65.      Indien de verwijzende rechter daarentegen oordeelt dat de in het hoofdgeding aan de orde zijnde gegevensverwerking in overeenstemming is met artikel 6, lid 1, eerste alinea, onder c) of e), AVG, is artikel 17, lid 3, onder b), van deze verordening a priori van toepassing. Twee verduidelijkingen zijn echter noodzakelijk.

66.      Ten eerste, indien de verwijzende rechter tot de slotsom zou komen dat de terbeschikkingstelling aan het publiek van de in het hoofdgeding aan de orde zijnde persoonsgegevens noodzakelijk was voor de vervulling van de aan het agentschap toevertrouwde taak van algemeen belang om de inschrijving van de vennootschap in het handelsregister niet te vertragen, kan deze enkele reden naar mijn mening niet worden aangevoerd ter rechtvaardiging van het behoud van deze gegevens in het register eens de vennootschap is ingeschreven, en bijgevolg ter uitsluiting, op grond van artikel 17, lid 3, onder b), AVG, van het recht op gegevenswissing van verweerster in het hoofdgeding. Dit recht zou dan worden gewaarborgd door artikel 17, lid 1, onder c), van deze verordening, dat van toepassing is wanneer de betrokkene krachtens artikel 21, lid 1, van diezelfde verordening vanwege met zijn specifieke situatie verband houdende redenen bezwaar maakt tegen de verwerking van hem betreffende persoonsgegevens met name op grond van artikel 6, lid 1, eerste alinea, onder e), van de genoemde verordening en er geen „dwingende gerechtvaardigde gronden voor de verwerking” zijn, hetgeen de verwerkingsverantwoordelijke moet aantonen.(52) Om dezelfde redenen die reeds in punt 56 van deze conclusie zijn uiteengezet, ben ik van mening dat het vereiste om de integriteit en betrouwbaarheid van de akten waarop de inschrijving van de vennootschap in het register is gebaseerd, te handhaven, niet een dergelijke dwingende gerechtvaardigde grond kan vormen. Zoals ik heb opgemerkt, kan immers aan dit vereiste worden voldaan met andere middelen die minder afbreuk doen aan het grondrecht op eerbiediging van persoonsgegevens.
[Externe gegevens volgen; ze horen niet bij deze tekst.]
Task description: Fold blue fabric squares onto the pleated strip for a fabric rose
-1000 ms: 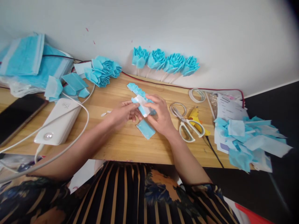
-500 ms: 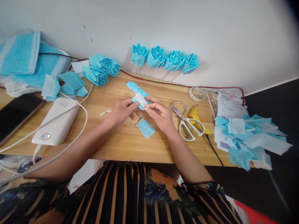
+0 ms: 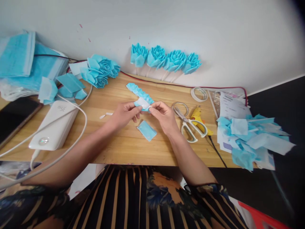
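Observation:
My left hand (image 3: 124,114) and my right hand (image 3: 163,116) meet over the middle of the wooden table (image 3: 124,149). Both pinch a small folded blue and white fabric piece (image 3: 143,104) between thumb and fingers. Just behind it a strip of folded blue pieces (image 3: 137,89) lies on the wood. A flat blue square (image 3: 146,130) rests on the table below my hands, between my wrists.
White scissors (image 3: 188,125) and a yellow glue gun (image 3: 200,122) lie to the right, then a heap of blue scraps (image 3: 250,140). Blue fabric flowers (image 3: 164,58) lean on the wall; another bunch of flowers (image 3: 98,70) lies left. A white power bank (image 3: 56,125) with cables sits far left.
My right hand has pulled back from lying over the piece into a fingertip pinch at its right end. Both hands stayed in the same spot; the view shifted slightly.

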A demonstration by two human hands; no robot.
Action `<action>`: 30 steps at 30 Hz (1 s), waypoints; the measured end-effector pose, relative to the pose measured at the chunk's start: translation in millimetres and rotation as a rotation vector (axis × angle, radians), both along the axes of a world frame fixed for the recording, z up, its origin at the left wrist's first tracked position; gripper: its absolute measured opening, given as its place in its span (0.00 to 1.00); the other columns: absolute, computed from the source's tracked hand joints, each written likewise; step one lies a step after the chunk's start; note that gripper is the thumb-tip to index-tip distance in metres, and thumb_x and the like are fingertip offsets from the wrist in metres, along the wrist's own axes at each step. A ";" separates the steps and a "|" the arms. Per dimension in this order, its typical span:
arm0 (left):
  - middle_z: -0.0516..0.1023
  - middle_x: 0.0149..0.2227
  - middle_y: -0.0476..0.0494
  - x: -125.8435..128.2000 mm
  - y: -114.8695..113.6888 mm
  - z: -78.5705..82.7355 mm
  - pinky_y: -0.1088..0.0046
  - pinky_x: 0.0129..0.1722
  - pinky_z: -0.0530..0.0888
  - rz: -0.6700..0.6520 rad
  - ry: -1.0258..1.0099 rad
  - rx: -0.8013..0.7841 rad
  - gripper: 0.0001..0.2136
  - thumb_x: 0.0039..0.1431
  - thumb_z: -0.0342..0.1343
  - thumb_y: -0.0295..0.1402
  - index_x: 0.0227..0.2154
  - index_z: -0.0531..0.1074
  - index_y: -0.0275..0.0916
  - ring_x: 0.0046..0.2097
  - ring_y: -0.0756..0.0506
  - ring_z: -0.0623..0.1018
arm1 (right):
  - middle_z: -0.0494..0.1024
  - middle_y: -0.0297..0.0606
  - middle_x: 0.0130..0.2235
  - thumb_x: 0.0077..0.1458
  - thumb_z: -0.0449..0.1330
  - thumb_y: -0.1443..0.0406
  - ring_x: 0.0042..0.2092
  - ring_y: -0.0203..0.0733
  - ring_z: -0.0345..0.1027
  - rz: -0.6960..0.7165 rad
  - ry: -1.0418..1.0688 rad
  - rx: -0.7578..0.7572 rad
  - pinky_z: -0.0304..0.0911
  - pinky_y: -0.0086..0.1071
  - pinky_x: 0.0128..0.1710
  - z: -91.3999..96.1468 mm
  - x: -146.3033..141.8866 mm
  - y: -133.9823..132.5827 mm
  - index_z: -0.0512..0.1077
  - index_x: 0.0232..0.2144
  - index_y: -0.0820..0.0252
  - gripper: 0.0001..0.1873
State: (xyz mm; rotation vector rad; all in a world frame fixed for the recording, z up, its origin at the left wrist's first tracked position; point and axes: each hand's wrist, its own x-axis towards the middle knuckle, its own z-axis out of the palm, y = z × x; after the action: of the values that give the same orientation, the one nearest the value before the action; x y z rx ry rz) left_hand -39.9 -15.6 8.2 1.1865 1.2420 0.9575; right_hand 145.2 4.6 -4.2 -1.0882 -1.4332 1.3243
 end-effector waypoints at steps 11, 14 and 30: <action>0.74 0.22 0.50 0.4 -1.1 -7.2 0.77 0.25 0.70 -0.019 -0.081 0.018 0.11 0.49 0.67 0.39 0.27 0.76 0.36 0.24 0.52 0.71 | 0.71 0.29 0.30 0.52 0.67 0.57 0.33 0.34 0.63 0.026 -0.012 0.011 0.64 0.31 0.37 -3.0 0.8 1.1 0.72 0.29 0.56 0.10; 0.74 0.21 0.50 0.2 -0.3 -6.2 0.77 0.26 0.70 0.003 -0.082 -0.010 0.09 0.50 0.65 0.36 0.25 0.75 0.36 0.24 0.52 0.71 | 0.73 0.31 0.32 0.54 0.65 0.52 0.35 0.35 0.67 0.083 0.124 -0.095 0.69 0.33 0.40 -3.9 2.1 2.3 0.72 0.32 0.55 0.14; 0.73 0.21 0.51 0.0 2.4 -1.6 0.77 0.24 0.68 0.085 0.032 0.002 0.05 0.50 0.62 0.31 0.24 0.72 0.37 0.23 0.53 0.70 | 0.74 0.30 0.34 0.53 0.66 0.60 0.34 0.35 0.70 -0.041 0.018 0.087 0.71 0.33 0.37 -5.4 17.3 17.2 0.73 0.43 0.52 0.14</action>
State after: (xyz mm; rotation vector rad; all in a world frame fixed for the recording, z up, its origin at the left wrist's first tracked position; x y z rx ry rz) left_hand -40.0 -13.3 6.6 1.1620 1.3261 1.0059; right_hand 162.4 21.7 -9.5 -1.0405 -1.4342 1.2288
67.      Ten tweede volgt uit het arrest Manni dat het beperken van de toegang tot derden die een specifiek belang kunnen aantonen, per geval gerechtvaardigd kan zijn om dwingende en legitieme redenen die verband houden met de bijzondere situatie van de betrokkenen, zelfs in het geval van persoonsgegevens die volgens richtlijn 2017/1132 verplicht openbaar moeten worden gemaakt en dus ook in gevallen waarin de terbeschikkingstelling aan het publiek voortvloeit uit een wettelijke verplichting in de zin van artikel 6, lid 1, eerste alinea, onder c), AVG. Een dergelijke beperking moet a fortiori worden erkend in het geval van persoonsgegevens die noch krachtens het Unierecht, noch krachtens het nationale recht openbaar hoeven te worden gemaakt. Bovendien zou in een dergelijk geval de voorwaarde waaraan het Hof in het arrest Manni de beperking op de toegang tot informatie betreffende de identiteit van de vereffenaar van de vennootschap heeft onderworpen, namelijk dat een voldoende lange termijn na de ontbinding van de vennootschap moet zijn verstreken, niet van toepassing zijn op het onderhavige geval en zou de beperking op de toegang tot dergelijke gegevens derhalve zo spoedig mogelijk ten uitvoer moeten worden gelegd.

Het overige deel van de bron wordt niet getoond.